If the future of work is hybrid, then what is the right mix?

The future of work is changing and there is considerable hype around the topic. However, what are the real issues?
Pre-Covid, the focus was on digitalisation and artificial intelligence disrupting jobs. During the pandemic, the focus has shifted to virtual working in order to maintain businesses.
With an end to lockdowns in sight, companies are changing their focus from maintaining operations to generating new growth.
This shift from survival back to growth will be crucial, as your business has the chance to not only survive, but also change the rules of the game. Now is a once in a generation opportunity to look at how your business innovates.
Innovation is synonymous with new technology, smartphones and biotechnology vaccines, based on intensive but behind-the-scenes R&D activity. However, in every industry the most progressive companies put innovation centre stage. In these companies, every function has a role to play in innovation.
For example, marketing needs to promote new products and services, finance must fund innovative growth, and IT has to enable digital business models. In addition, HR should decide on the organisational design that will foster innovation.
The future of office work is hybrid. The overnight adoption of virtual work has highlighted many advantages. Analysis of billions of digital exchanges and umpteen surveys shows that employees are happier, have less of a commute, have increased productivity, and a potential to access global talent.

The disadvantages are blurred work-life boundaries, stress and the reinforcement of functional silos, the very opposite of what is required to innovate. The big assumption is that a hybrid work approach can mix the best of ‘at-office work’ for, say, more complex and social activities such as innovation, and ‘at-home work’ for, say, thinking, planning and execution of tasks.
For sure, there are strong employer and employee preferences in different industries and life circumstances.

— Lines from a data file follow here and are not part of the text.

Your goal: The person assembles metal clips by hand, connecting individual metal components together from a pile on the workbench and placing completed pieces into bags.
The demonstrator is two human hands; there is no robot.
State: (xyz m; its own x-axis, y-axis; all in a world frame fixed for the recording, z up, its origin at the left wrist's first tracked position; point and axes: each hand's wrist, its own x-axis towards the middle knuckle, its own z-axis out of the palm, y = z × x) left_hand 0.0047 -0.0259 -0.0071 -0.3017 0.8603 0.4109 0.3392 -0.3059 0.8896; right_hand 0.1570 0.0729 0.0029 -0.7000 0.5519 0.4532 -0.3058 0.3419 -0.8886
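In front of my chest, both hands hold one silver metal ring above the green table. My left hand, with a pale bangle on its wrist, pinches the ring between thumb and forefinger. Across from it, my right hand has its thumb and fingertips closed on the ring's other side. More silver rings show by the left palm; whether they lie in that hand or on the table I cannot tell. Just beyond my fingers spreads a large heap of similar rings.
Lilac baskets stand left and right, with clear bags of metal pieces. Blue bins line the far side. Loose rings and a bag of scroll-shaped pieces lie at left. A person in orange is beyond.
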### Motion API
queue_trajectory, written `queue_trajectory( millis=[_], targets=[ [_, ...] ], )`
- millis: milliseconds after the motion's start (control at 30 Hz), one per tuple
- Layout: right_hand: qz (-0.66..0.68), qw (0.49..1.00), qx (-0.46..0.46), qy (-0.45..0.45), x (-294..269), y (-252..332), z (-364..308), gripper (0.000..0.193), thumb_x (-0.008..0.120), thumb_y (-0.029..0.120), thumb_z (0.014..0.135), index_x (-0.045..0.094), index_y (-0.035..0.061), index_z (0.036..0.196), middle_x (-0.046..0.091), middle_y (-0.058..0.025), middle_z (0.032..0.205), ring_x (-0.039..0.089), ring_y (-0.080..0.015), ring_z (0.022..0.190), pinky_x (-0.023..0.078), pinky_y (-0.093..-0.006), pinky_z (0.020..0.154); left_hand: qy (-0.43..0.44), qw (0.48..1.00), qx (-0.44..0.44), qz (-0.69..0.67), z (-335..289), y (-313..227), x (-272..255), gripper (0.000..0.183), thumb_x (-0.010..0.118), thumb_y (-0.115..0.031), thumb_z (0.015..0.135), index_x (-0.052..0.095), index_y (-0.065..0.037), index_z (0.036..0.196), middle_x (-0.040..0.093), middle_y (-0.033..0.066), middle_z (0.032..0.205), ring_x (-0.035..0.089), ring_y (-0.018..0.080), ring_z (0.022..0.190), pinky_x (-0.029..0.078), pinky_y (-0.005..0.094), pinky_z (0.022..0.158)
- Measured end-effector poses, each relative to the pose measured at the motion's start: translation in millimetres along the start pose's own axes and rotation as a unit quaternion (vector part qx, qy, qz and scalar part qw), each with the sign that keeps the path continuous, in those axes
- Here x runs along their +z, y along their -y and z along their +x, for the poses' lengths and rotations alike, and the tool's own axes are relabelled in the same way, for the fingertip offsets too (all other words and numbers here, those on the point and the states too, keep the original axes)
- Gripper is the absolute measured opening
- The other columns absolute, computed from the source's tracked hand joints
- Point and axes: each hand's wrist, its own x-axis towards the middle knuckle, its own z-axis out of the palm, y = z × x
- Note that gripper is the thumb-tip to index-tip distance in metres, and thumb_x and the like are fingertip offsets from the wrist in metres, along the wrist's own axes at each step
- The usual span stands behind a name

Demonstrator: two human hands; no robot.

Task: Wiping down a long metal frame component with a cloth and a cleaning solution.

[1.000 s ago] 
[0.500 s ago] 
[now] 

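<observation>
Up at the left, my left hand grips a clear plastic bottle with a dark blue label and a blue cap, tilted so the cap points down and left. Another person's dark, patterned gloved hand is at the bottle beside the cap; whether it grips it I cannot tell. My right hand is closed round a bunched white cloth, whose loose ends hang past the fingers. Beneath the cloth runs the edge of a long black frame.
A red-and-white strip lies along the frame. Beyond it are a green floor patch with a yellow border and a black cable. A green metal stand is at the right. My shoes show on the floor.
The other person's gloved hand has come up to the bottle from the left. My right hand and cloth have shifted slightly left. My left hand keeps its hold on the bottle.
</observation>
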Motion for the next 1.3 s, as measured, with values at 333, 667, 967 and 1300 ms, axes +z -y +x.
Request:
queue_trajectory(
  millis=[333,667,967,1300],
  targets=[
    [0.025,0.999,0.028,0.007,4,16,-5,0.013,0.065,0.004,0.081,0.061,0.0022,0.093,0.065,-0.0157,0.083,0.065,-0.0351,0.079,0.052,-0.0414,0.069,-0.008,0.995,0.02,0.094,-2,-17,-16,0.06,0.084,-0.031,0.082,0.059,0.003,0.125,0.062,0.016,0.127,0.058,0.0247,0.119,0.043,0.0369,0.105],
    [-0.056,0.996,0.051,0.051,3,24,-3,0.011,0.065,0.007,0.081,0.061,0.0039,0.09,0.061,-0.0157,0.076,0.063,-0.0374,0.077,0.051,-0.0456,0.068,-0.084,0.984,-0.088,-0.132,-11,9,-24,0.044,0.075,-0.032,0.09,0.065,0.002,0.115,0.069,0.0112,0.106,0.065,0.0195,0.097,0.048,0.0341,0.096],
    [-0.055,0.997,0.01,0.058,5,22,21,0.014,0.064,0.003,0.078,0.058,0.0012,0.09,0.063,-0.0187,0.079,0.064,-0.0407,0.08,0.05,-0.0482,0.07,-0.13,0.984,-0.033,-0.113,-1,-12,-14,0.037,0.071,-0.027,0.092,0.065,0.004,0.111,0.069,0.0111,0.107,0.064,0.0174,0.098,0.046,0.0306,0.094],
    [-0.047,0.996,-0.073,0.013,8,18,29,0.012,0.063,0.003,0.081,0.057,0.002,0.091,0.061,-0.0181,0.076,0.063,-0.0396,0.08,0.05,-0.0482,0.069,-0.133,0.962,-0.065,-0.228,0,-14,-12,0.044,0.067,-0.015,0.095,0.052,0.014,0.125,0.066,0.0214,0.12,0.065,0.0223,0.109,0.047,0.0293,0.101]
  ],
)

We should learn from other companies, but what works for Goldman Sachs or Google will only frustrate everyone if it is shoehorned into your business.
While surveys provide a general view, they typically miss the actual thoughts and feelings of your employees which drive performance.
Bríd Seymour, Director of HR at Laya Healthcare said: “We’ve learned so much as everyone successfully worked off-site. We safeguarded our collaborative culture by varying team engagement through tailored communications, education and ideation sessions. These rich insights inform our hybrid roadmap”.
There are three key principles that HR, along with the full senior team, should follow to design a winning hybrid organisation.
With the re-opening, the temptation is to put 100% effort into current operations and earn now. The best companies, however, also focus on the future. By scanning the external context, for example customer needs and the competitors emerging from the pandemic, you can formulate alternative propositions and business models and candidly assess your own business model, including the talent and capabilities needed to profit in a way that is durable.
As psychologists and behavioural economists have proven, for new and vague practices, such as hybrid working, people rarely share their deeper thoughts and feelings, which ultimately drives their behaviour. A set of techniques that is called ‘hidden needs analysis’ can surface people’s deeper priority needs when it comes to their future and work. The use of these techniques must be framed to find win-win solutions in an adult way. This will avoid window dressing policies that people see through and then resist or circumvent.
Do not try to perfectly map it all out and implement in one go. This takes too long and risks becoming an implement at all costs, even when consistent issues arise. People like certainty but remember most have endured a newfound level of uncertainty. Employees will positively engage with any leadership led and inclusive approach to design a hybrid organisation that strengthens the business and how they perform.
Jim O’Brien is HR director for Aramark Northern Europe and is leading a review of their future work organisation. He reflected on the “necessity to look at the nature of each team and each role rather than a one size fits all approach.
Blanket policies of three days here and two days there are likely to prove foolhardy. What works for data analytics to make strategic decisions for innovative growth is not the same for optimising call centres”.
There is a lot of hype about the future of hybrid work. The above principles will help leaders design an innovative organisation that achieves the right mix of ‘at-work’ and ‘at-home’ working, meeting both employee needs and an organisation’s drive for growth. Yes, people want to return to normal. However, they also want things to be better. So, they are open to change. Progressive, innovative companies will provide the right mix: Will yours?